The most prominently touted was its hinting, instructions added to the font
that tell the character outlines how to reshape themselves at low and medium
resolutions in order to create character images of maximum clarity. (For more
on hinting, see “Imaging PostScript Fonts” in .) Because of the high
quality of these hints, TrueType fonts were and still are typically delivered
without any hand-drawn, bitmapped screen fonts. Screen type generated from
the font’s outlines is generally quite legible even in small point sizes.
TrueType also allowed for larger character sets.

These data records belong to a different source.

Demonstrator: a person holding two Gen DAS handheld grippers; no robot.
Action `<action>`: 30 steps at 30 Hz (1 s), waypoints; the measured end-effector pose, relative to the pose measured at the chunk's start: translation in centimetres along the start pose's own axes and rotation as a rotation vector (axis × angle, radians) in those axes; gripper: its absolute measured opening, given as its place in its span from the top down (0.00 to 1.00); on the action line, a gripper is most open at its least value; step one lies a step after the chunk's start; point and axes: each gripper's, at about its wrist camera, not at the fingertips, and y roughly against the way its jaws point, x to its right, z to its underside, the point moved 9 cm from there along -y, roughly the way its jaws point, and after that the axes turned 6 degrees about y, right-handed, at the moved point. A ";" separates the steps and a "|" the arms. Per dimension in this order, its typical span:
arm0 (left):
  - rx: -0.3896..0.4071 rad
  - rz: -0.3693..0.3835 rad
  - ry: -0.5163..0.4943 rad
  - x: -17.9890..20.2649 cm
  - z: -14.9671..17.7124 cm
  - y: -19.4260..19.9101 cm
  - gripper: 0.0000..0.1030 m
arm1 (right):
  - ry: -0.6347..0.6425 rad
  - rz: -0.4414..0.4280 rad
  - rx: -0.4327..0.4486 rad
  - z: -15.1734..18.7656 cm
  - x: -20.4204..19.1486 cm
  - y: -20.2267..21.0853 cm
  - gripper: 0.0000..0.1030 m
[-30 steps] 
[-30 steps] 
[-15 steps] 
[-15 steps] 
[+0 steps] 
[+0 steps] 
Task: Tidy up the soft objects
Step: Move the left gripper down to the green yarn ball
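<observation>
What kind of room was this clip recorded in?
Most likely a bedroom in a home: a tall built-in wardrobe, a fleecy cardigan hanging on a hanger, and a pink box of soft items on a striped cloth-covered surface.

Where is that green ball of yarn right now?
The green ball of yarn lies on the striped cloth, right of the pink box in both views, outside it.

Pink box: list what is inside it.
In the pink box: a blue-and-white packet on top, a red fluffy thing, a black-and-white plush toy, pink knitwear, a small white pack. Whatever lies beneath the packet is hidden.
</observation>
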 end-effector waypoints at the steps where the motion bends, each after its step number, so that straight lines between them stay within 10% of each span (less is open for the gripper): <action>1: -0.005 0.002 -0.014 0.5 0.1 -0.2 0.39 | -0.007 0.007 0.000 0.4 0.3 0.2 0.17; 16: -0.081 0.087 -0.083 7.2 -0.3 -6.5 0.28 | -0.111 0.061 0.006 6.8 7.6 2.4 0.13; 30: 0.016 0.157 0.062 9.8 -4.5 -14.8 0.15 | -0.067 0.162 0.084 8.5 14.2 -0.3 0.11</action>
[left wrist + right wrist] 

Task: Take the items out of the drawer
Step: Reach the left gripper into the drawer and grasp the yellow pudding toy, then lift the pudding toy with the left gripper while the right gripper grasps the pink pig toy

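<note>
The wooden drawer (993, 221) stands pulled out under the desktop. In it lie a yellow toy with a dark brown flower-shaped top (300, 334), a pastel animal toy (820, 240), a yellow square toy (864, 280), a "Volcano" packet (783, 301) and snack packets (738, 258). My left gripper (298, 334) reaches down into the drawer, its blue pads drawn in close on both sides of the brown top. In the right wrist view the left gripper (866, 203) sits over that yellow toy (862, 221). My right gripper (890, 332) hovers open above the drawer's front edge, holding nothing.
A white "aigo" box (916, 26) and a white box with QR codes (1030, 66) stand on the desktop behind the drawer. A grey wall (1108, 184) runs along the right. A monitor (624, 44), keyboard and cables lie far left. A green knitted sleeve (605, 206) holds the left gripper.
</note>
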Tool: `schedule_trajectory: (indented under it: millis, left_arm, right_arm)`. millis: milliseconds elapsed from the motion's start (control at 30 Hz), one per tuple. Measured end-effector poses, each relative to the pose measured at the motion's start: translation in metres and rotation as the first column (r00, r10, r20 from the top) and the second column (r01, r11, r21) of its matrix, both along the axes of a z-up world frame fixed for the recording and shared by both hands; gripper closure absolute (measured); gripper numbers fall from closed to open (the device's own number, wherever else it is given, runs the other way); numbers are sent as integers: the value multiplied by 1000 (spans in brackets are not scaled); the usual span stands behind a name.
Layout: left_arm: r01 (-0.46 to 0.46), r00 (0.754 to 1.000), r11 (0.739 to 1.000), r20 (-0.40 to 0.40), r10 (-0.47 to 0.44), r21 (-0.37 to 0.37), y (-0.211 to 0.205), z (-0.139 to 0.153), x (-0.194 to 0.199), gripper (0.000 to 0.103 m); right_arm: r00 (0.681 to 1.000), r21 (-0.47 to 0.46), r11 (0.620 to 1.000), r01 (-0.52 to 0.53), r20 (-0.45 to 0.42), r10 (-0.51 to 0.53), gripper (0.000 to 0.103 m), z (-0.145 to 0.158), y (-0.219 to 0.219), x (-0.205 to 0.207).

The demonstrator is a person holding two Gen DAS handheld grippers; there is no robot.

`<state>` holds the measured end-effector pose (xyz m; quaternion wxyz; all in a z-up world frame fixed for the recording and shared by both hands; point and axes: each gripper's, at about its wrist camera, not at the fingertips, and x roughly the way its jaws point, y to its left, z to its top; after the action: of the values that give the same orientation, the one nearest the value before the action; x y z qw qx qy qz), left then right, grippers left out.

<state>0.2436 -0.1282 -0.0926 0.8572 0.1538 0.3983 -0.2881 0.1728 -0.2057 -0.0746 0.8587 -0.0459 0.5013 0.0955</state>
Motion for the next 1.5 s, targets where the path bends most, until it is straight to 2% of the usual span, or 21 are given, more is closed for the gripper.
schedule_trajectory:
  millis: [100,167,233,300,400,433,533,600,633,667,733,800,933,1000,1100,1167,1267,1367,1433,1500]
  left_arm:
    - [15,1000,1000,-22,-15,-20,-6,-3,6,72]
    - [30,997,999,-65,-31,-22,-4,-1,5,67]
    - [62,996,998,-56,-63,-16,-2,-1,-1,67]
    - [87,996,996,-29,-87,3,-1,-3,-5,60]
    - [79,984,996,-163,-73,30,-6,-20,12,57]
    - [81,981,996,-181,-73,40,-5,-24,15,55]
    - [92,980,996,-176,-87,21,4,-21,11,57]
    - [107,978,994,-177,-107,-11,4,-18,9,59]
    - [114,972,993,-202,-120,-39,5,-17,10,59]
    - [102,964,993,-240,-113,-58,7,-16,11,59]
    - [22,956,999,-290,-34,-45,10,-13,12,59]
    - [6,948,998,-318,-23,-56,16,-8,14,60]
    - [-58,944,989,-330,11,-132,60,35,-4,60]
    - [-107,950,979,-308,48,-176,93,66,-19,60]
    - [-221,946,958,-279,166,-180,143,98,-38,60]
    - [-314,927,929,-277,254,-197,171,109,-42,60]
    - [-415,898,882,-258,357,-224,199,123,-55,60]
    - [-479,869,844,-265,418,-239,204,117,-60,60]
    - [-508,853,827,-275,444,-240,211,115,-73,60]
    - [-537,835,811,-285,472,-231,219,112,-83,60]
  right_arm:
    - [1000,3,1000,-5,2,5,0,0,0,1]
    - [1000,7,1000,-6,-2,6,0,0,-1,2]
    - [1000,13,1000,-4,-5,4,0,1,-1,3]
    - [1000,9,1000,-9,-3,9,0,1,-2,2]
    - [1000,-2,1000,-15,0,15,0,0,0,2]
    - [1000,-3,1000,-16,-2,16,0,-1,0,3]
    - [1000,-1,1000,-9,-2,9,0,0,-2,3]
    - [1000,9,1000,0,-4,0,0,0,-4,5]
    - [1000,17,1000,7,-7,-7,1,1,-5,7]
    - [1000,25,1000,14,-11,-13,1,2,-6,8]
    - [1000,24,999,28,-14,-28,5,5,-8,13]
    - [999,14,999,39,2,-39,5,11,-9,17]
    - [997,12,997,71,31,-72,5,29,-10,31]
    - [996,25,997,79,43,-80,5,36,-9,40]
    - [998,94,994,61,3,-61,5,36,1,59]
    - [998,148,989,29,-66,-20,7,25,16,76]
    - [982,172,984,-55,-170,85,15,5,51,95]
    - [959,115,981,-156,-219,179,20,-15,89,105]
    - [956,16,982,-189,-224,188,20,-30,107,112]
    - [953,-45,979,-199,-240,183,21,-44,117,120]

The PostScript font format
had used a numbering system to identify the characters in its fonts based on a
single byte of computer data, yielding a maximum of 256 distinct id numbers.
(Fonts of this kind are still referred to as single-byte fonts.) TrueType introduced
a two-byte numbering system, which allowed much larger sets by
creating over 65,000 unique id numbers.
This made plenty of room for alternate forms of characters as well as allowing
languages that rely on huge character sets (such as Chinese, Japanese, and
Korean) to be supported by a single font. TrueType fonts are still included as
a part of major operating systems, but most independent digital font foundries
have shifted to OpenType because it allows a single font file to work under
multiple operating systems. TrueType fonts are still platform specific, and a
TrueType font created for use on a Mac will not work on a Windows pc, and
vice versa. TrueType fonts use a different technology than PostScript fonts do
for describing the outline shapes of characters, but any system that can image
type from PostScript fonts can also image type from TrueType fonts.